Średnia ocena: 4.5  Głosów: 4

Zaloguj się, aby ocenić

Komentarze (22)

  • Aleks99 rok temu
    Dla mnie to specyficzny tekst. Jest on niesiony nie przez samą fabułę jako taką, ale opisy i klimat, całą otoczkę, która jest tu gęsta, wręcz namcalna. Nie każdemu tego typu teksty będą służyć. Mi się podobało. Wsiąknąłem w ten brudny krajobraz :)
  • 00.00 rok temu
    Aleks99 Tak, nie dla wszystkich będzie strawny, zrozumiałe jak najbardziej. :)
    Przeważnie poruszam się w takich klimatach, w jakiś sposób zazębiają się z poprzednimi. Czasami są to jedynie tropy.
    Dzięki za szybki odzew. ?
  • Witam pierwsze opowiadanie w tej edycji i życzę przyjemnej zabawy.

    Literkowa
  • Jeszcze tylko wrzuć link na Forum!
  • 00.00 rok temu
    Literkowa Bitwa na Prozę Wrzucę, dzięki. :)
  • Bettina rok temu
    Ja mam problem.

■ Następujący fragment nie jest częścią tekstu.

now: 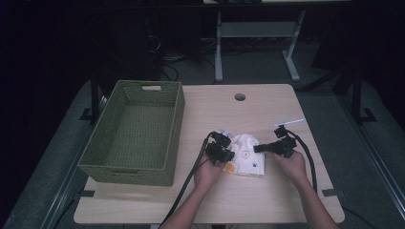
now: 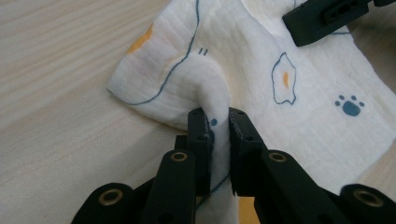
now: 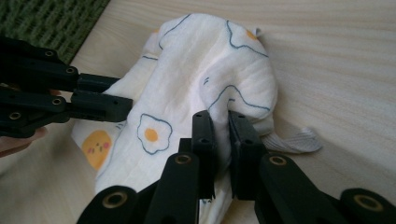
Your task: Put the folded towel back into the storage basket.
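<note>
A small white muslin cloth (image 1: 246,153) printed with fried eggs, blue paw marks and orange faces lies crumpled on the pale wood-grain table (image 1: 267,200), caught between the two claws. The left gripper (image 2: 219,122) is clenched on it: in the left gripper view a raised fold of the fabric runs up between the black jaws, which pinch it tight, and the rest of the cloth spreads ahead of the jaws and off to their right. The right gripper (image 3: 220,122) is likewise clamped on the cloth, its jaws squeezing a puckered ridge at the cloth's edge, with the bulk of the fabric heaped just beyond the tips and a short ribbed white tab (image 3: 299,140) lying on the table just to the right of them. In the high view the left gripper (image 1: 228,153) grips the cloth's left side and the right gripper (image 1: 257,149) its right side, the two tips near each other with the cloth bunched between. A green woven rectangular basket (image 1: 176,109) stands well to the left of the left claw, apart from the cloth.
</note>
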`<state>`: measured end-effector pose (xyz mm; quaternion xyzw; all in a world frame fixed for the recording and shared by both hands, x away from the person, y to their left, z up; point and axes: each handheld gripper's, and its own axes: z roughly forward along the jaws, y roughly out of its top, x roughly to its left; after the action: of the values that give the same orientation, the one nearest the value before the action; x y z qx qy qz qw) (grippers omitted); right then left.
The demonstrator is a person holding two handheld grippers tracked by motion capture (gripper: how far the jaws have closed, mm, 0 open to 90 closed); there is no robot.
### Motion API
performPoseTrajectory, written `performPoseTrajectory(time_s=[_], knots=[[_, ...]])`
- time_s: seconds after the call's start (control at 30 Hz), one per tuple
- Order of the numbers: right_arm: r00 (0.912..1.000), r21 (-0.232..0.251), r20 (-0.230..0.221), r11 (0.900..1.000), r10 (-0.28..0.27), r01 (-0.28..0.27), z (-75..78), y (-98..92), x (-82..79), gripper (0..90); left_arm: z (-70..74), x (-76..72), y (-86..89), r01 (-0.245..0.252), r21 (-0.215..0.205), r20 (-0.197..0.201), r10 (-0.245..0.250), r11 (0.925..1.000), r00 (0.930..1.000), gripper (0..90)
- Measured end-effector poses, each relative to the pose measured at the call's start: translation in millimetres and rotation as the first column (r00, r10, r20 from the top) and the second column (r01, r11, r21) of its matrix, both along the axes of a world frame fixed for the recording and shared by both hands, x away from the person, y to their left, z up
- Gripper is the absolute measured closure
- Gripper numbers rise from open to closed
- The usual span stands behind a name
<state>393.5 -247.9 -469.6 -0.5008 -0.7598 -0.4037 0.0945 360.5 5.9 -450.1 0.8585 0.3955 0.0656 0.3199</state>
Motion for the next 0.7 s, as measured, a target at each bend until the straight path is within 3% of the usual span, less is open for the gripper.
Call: performPoseTrajectory(time_s=[0.47,0.7], knots=[[0.9995,0.074,0.017,0.997,-0.028,0.027,24.7,-9.4,-6.1,82.2,36.7,0.2,6.8,0.008,-0.052,0.020,-0.007,0.9986,0.9998,81.5],[0.9975,0.097,0.067,0.995,-0.020,0.013,52.6,-5.7,-5.3,82.2,57.8,2.0,15.4,0.005,-0.083,0.041,-0.002,0.9965,0.9992,81.6]])
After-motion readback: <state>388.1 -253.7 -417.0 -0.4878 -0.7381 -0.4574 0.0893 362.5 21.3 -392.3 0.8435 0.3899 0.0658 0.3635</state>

Zwykle kompresuję takie krótkie teksty do jednego zdania. Wyszło mi takie Szczury roznoszą śmieci.
  • Bettina rok temu
    Kiedyś dołączyłam do Zespołu i Miejsca, gdzie jak się okazało - mieszkała Mysz. Miała swoje ścieżki w ogrodzie, który przylegał do tego Zamkniętego Miejsca.
    Mysz dostawała ziarna i sobie była. Doszła jeszcze jedna osoba, która napisała donos na Myszę.
    Nastąpiła konsternacja.
  • 00.00 rok temu
    Bettina Szczur nie roznosił śmieci, chodziło o coś innego, symboliczne odcięcie od natury, cywilizacyjny pogrom w takiej skrajnej wersji.
    Może mi nie wyszło, jak nie teraz to może innym razem. ?
    Znam przypadek, że ludzie zgłaszają o zabicie zwierząt, bo im zwyczajnie przeszkadzają. Tego nie mogę pojąć.
    Dzięki ?
  • Bettina rok temu
    Nie wiem czy to ma znaczenie, ale były też mrówki, musieliśmy znaleźć ich szlak. Zajęło nam trzy dni odwracanie szlaku.
  • 00.00 rok temu
    Bettina Wchodziły do domu?
  • Bettina rok temu
    Tak, do kuchni. W ogrodzie stał nieaktualny rozkład jazdy z trasy jakiegoś autobusu.
  • 00.00 rok temu
    Bettina Niezła przygoda. ?
  • Dekaos Dondi rok temu
    Zerko↔W sensie inności stylu, formułowania zdań, to wiesz jak jest!!!
    Co do fabuły, to pewności nie mam, chyba że podświadomie, co wypowiedzieć, trudno??
    Lecz i tak, czyta się ciekawie. Umiesz kreować takie światy.
    Czy ten, co na początku był... człowiekiem Zwiadowcą, wychowanym przez Szczurzycę Szpioszkę, z którą nie chciał się rozstać, lecz i tak koniec był jaki był?↔czy za bardzo odleciałem?
    Tak czy inaczej, klimat przytłacza, lecz to nie zarzut. Przeciwnie.
    Skażony. Na końcu masz→skarżony?
    Pozdrawiam?:)?
  • 00.00 rok temu
    Dekaos Tak sobie pomyślałam, że może lepiej napisać od początku, jeszcze nie wrzuciłam linka. Fabuła, nad tym powinnam się skupić, ale wyszło by dużo więcej tekstu. Może źle zakładam, że to ma być krótko.
    Tak czy siak, wypadam z gry, bo będzie mnie to gnębić. ? Nie do końca uchwyciłam sens tego co chciałam, za dużo na raz.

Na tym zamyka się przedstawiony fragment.